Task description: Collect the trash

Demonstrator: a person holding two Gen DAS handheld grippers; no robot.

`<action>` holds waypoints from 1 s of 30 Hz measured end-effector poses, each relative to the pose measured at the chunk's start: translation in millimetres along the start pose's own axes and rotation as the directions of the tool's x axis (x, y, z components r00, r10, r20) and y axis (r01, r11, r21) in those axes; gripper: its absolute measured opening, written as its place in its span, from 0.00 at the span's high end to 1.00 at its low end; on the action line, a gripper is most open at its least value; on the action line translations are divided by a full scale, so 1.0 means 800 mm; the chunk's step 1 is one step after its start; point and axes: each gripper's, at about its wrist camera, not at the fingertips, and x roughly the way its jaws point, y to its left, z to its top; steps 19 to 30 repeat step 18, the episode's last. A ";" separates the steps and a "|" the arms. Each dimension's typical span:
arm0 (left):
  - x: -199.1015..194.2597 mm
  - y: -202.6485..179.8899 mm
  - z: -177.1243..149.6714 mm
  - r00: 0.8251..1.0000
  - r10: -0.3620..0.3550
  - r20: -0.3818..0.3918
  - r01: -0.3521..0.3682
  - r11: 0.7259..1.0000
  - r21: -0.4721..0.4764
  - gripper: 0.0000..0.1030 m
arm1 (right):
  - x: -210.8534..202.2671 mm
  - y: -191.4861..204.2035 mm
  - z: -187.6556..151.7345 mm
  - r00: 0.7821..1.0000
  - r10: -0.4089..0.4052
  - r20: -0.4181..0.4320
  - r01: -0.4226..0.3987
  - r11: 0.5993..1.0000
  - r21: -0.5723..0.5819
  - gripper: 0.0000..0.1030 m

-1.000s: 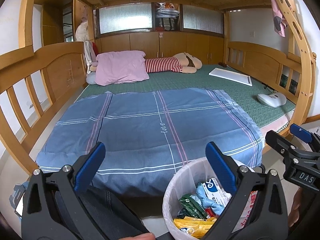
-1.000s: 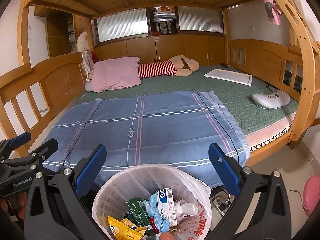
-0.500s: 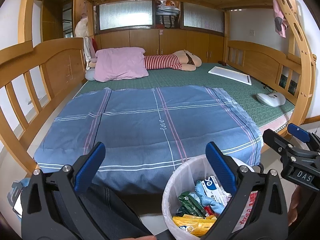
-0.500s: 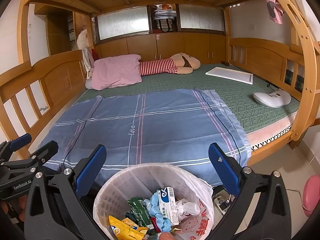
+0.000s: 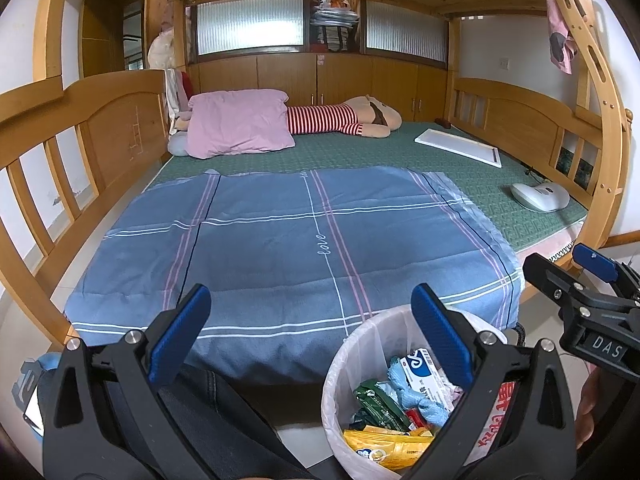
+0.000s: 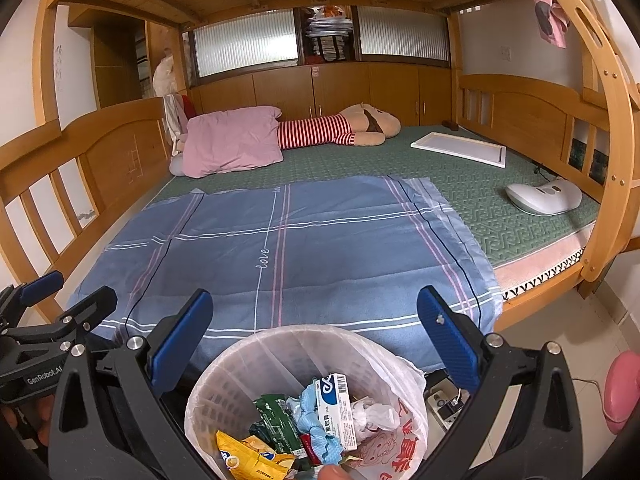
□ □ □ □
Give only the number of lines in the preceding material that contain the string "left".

YOUR RESPONSE
2